‘Merry Wives’ delights audience with holiday show
There is an old adage that states “Hell hath no fury like a women scorned.” However, as the Grassroots Shakespeare Company’s latest production illustrates, hell hath no fury like two clever women scorned. In its latest production over the holiday break, GSC performed “Merry Wives of Windsor,” a story of what happens when husbands falsely accuse their wives of infidelity and a pompous oaf believes he can seduce any woman with the same letter.
As with all GSC plays, “Merry Wives” was produced and performed in the traditional manner akin to Shakespeare’s time. This means the cast only had about 8 days to rehearse, there was no director, no costume manager, no set designer and everything had to be provided by the cast. Often cast members played more than one role. Though the GSC is a bit more progressive by allowing women into their cast, the assigned roles don’t necessarily stick to gender lines. Levi Brown, a tall built man with a red beard, played not only Master Page but also Mistress Quickly, donning a short brown wig and a purple dress.
What set this production apart to ones in the past was the amount of physical humor the cast endured. While previous productions such as Macbeth have played special attention on the language of the play, this production often gained laughs by timed stunts accompanied by sound effects provided by the show musicians. While not all of the stunts worked out precisely as timed, they still entertained the audience.
If a best actor and best actress were to be chosen for the production, it would hands down be given to Greg Larsen for his role of the French Dr. Caius and Caitlin Webb for her role as Mistress Ford. What made Larsen’s performance so entertaining was his dedication to his atrocious French accent. The role of Dr. Caius is suppose to be hard to understand and the source of ridicule. Larsen played the role perfectly with precise timing and enough of a garbled accent that he was not only hilarious but also could be understood. When he found the character of Simple, played by William Kalmar hiding in his closet, Mistress Quickly explained Simple was an honest young man. Larsen immediately exclaimed, “What shall de honest man do in my closet? Dere is no honest man dat shall come in my closet!” Larsen delivered the line with a more understandable version of his accent, having the audience rolling with laughter in the process.

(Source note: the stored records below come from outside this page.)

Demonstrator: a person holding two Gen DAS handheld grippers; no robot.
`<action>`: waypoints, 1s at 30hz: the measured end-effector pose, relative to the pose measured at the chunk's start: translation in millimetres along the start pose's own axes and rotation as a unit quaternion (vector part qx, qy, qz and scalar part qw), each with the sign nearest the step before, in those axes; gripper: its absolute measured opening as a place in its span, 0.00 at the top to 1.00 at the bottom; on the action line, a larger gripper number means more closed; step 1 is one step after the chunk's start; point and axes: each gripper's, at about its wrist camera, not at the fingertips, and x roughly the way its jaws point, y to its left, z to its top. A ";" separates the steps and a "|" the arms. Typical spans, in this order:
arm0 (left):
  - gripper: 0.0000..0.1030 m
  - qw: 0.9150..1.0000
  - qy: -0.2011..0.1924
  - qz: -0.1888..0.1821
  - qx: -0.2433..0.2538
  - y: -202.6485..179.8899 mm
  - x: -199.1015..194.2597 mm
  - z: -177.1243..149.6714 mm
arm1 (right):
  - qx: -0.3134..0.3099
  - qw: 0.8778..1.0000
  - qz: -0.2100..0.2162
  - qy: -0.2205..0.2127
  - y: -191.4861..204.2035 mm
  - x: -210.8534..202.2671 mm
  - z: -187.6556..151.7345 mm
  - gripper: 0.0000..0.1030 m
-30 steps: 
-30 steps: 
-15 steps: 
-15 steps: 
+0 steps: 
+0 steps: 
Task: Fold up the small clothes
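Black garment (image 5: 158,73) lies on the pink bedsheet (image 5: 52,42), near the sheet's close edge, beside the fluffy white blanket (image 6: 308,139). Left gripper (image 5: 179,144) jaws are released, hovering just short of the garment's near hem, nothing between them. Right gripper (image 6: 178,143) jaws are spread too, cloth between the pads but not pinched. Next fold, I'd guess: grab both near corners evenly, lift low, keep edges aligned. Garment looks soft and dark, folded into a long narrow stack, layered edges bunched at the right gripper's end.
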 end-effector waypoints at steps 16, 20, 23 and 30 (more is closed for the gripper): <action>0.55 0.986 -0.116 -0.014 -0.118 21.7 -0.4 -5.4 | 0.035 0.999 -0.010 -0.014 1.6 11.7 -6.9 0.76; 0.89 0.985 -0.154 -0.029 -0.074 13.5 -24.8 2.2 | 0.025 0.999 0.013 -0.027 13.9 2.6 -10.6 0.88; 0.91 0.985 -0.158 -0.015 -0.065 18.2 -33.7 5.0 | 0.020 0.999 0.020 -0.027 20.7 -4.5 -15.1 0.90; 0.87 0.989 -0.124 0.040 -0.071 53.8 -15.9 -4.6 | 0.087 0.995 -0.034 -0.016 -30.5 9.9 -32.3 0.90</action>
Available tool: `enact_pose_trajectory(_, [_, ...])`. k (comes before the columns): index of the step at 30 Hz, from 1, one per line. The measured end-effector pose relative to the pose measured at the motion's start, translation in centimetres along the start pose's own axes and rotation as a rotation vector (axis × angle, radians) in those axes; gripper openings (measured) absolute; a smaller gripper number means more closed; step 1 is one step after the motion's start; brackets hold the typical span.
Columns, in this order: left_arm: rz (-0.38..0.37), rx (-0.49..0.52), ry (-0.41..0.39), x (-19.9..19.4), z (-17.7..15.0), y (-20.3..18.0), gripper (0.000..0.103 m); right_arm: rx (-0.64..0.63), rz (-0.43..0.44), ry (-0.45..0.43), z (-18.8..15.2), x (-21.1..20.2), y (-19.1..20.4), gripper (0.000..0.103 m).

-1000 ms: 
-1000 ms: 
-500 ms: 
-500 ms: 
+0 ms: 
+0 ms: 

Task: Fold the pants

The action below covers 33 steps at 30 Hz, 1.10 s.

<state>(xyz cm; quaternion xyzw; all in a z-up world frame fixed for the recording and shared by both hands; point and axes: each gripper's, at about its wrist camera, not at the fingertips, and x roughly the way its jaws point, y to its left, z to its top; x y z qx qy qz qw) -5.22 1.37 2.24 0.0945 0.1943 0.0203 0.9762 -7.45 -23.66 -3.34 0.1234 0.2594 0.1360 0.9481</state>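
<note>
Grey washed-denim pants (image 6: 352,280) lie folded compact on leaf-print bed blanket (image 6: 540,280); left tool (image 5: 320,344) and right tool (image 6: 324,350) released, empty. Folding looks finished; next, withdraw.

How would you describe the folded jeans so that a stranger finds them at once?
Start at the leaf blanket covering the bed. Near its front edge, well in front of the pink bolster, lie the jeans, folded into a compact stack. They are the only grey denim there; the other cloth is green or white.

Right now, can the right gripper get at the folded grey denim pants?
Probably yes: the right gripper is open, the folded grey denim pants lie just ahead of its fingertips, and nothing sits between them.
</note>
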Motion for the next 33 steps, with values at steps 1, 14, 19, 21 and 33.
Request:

As for Caitlin Webb, her true comedic chops shined when pretending to be distraught in order to trick Falstaff, played by Daniel Anderson. Webb seemed to channel an overdramatic Gloria Swanson from the late actress’s portrayal of Norma Desmond in “Sunset Boulevard.” Everything Webb did, from her stylized voice to her angled hands and arms to her apparent “crazy eyes” was done, again, with precision and control, never going so over the top as to delve into the realm of the ridiculous. Rather, she allowed the audience to get what she was doing and how she was doing it, letting them enjoy her performance without worrying about being weirded out.
But perhaps the most special aspect of the entire production was in the camaraderie of the cast. While the audience did get to enjoy a wonderful production, they also got to enjoy an bonus sense of friendship and love among the cast. Not only were they all actors presenting their craft but also gave off the aura of being a bunch of old friends goofing off and enjoying one another’s company. The feeling is hard to explain but undeniable when watching a production. These actors not only love their craft but love each other and love performing together. Experiencing this feeling in person is well worth going to any GSC production.